- Aim of the task
The listing that follows is to be repeated exactly.

*** Available data Section Begins ***

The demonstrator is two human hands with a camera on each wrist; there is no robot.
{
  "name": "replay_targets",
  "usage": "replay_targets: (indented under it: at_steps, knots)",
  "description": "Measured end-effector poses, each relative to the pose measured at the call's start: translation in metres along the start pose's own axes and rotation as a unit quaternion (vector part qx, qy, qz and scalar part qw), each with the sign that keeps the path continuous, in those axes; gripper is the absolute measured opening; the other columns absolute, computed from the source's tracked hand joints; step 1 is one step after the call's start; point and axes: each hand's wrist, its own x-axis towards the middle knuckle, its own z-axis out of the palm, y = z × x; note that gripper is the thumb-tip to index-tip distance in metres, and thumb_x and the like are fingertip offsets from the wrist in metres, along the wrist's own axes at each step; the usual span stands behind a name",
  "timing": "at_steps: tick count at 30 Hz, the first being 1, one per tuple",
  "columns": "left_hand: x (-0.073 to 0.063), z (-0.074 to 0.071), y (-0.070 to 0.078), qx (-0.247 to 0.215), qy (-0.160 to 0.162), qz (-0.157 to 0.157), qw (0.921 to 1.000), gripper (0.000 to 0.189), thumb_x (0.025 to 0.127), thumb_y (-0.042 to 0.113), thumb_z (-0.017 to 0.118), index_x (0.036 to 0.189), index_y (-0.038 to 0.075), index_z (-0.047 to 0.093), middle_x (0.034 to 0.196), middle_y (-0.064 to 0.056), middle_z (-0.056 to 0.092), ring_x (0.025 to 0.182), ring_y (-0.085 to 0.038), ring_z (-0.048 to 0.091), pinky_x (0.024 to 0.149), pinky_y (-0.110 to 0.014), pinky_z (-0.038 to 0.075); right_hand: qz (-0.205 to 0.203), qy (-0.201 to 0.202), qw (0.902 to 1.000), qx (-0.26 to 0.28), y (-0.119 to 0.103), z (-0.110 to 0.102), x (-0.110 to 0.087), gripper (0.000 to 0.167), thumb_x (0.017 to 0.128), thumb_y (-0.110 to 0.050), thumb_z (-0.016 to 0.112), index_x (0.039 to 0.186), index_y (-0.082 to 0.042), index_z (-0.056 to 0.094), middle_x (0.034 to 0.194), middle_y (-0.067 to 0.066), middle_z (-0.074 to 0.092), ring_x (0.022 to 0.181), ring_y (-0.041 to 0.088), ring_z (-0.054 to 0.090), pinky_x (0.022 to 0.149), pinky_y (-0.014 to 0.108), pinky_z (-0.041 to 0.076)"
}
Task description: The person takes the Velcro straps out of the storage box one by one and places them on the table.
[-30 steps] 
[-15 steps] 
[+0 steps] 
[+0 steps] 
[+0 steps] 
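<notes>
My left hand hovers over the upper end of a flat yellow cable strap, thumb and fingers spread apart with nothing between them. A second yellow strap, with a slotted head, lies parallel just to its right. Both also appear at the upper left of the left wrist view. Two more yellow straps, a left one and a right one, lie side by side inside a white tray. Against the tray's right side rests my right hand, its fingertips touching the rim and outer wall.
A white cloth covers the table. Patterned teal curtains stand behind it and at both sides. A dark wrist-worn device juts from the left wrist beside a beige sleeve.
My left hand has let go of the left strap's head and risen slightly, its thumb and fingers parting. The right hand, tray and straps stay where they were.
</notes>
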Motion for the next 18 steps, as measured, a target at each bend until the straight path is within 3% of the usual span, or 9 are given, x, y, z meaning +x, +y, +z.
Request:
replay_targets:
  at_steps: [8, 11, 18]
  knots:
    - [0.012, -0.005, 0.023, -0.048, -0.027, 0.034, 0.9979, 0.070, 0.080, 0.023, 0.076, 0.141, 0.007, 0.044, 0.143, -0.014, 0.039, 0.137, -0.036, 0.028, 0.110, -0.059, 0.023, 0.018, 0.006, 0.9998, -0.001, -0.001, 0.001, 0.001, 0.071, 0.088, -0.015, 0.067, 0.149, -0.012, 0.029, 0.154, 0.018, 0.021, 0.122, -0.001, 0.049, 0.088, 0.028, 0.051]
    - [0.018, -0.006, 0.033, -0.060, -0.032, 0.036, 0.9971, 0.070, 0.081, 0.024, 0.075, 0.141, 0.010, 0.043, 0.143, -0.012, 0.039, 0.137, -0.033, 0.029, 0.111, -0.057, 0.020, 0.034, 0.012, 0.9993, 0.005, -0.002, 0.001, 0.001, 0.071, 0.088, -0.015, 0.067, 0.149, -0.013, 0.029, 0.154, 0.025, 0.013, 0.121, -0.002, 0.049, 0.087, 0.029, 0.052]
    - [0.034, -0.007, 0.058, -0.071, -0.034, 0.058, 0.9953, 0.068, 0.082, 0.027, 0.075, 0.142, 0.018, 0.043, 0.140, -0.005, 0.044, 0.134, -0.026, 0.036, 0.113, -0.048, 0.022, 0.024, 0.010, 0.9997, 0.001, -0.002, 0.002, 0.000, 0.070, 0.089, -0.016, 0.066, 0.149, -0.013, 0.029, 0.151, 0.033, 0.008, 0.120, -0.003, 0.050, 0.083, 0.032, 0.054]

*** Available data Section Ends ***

- Solution for this task
The demonstrator is two human hands with a camera on each wrist; there is no robot.
{
  "name": "replay_targets",
  "usage": "replay_targets: (indented under it: at_steps, knots)",
  "description": "Measured end-effector poses, each relative to the pose measured at the call's start: translation in metres along the start pose's own axes and rotation as a unit quaternion (vector part qx, qy, qz and scalar part qw), each with the sign that keeps the path continuous, in those axes; gripper is the absolute measured opening; the other columns absolute, computed from the source's tracked hand joints; step 1 is one step after the call's start; point and axes: each hand's wrist, its own x-axis towards the middle knuckle, its own z-axis out of the palm, y = z × x; note that gripper is the thumb-tip to index-tip distance in metres, and thumb_x and the like are fingertip offsets from the wrist in metres, along the wrist's own axes at each step; the usual span stands behind a name",
  "timing": "at_steps: tick count at 30 Hz, the first being 1, one per tuple",
  "columns": "left_hand: x (-0.073 to 0.063), z (-0.074 to 0.071), y (-0.070 to 0.078), qx (-0.247 to 0.215), qy (-0.160 to 0.162), qz (-0.157 to 0.157), qw (0.921 to 1.000), gripper (0.000 to 0.189), thumb_x (0.025 to 0.127), thumb_y (-0.042 to 0.113), thumb_z (-0.017 to 0.118), index_x (0.036 to 0.189), index_y (-0.038 to 0.075), index_z (-0.047 to 0.093), middle_x (0.034 to 0.196), middle_y (-0.064 to 0.056), middle_z (-0.056 to 0.092), ring_x (0.025 to 0.182), ring_y (-0.085 to 0.038), ring_z (-0.048 to 0.091), pinky_x (0.024 to 0.149), pinky_y (-0.110 to 0.014), pinky_z (-0.038 to 0.075); right_hand: qz (-0.205 to 0.203), qy (-0.201 to 0.202), qw (0.902 to 1.000), qx (-0.26 to 0.28), y (-0.119 to 0.103), z (-0.110 to 0.102), x (-0.110 to 0.087), gripper (0.000 to 0.167), thumb_x (0.017 to 0.128), thumb_y (-0.110 to 0.050), thumb_z (-0.016 to 0.112), index_x (0.039 to 0.186), index_y (-0.082 to 0.042), index_z (-0.056 to 0.094), middle_x (0.034 to 0.194), middle_y (-0.067 to 0.066), middle_z (-0.074 to 0.092), ring_x (0.022 to 0.181), ring_y (-0.041 to 0.088), ring_z (-0.054 to 0.090), pinky_x (0.022 to 0.149), pinky_y (-0.014 to 0.108), pinky_z (-0.041 to 0.076)"
}
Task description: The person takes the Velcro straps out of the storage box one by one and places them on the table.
[-30 steps] 
[-15 steps] 
[+0 steps] 
[+0 steps] 
[+0 steps] 
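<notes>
My left hand hovers over the upper end of a flat yellow cable strap, thumb and fingers spread apart with nothing between them. A second yellow strap, with a slotted head, lies parallel just to its right. Both also appear at the upper left of the left wrist view. Two more yellow straps, a left one and a right one, lie side by side inside a white tray. Against the tray's right side rests my right hand, its fingertips touching the rim and outer wall.
A white cloth covers the table. Patterned teal curtains stand behind it and at both sides. A dark wrist-worn device juts from the left wrist beside a beige sleeve.
My left hand has let go of the left strap's head and risen slightly, its thumb and fingers parting. The right hand, tray and straps stay where they were.
</notes>
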Motion for the next 18 steps, as measured, a target at each bend until the straight path is within 3% of the usual span, or 9 are given, x, y, z meaning +x, +y, +z.
Request:
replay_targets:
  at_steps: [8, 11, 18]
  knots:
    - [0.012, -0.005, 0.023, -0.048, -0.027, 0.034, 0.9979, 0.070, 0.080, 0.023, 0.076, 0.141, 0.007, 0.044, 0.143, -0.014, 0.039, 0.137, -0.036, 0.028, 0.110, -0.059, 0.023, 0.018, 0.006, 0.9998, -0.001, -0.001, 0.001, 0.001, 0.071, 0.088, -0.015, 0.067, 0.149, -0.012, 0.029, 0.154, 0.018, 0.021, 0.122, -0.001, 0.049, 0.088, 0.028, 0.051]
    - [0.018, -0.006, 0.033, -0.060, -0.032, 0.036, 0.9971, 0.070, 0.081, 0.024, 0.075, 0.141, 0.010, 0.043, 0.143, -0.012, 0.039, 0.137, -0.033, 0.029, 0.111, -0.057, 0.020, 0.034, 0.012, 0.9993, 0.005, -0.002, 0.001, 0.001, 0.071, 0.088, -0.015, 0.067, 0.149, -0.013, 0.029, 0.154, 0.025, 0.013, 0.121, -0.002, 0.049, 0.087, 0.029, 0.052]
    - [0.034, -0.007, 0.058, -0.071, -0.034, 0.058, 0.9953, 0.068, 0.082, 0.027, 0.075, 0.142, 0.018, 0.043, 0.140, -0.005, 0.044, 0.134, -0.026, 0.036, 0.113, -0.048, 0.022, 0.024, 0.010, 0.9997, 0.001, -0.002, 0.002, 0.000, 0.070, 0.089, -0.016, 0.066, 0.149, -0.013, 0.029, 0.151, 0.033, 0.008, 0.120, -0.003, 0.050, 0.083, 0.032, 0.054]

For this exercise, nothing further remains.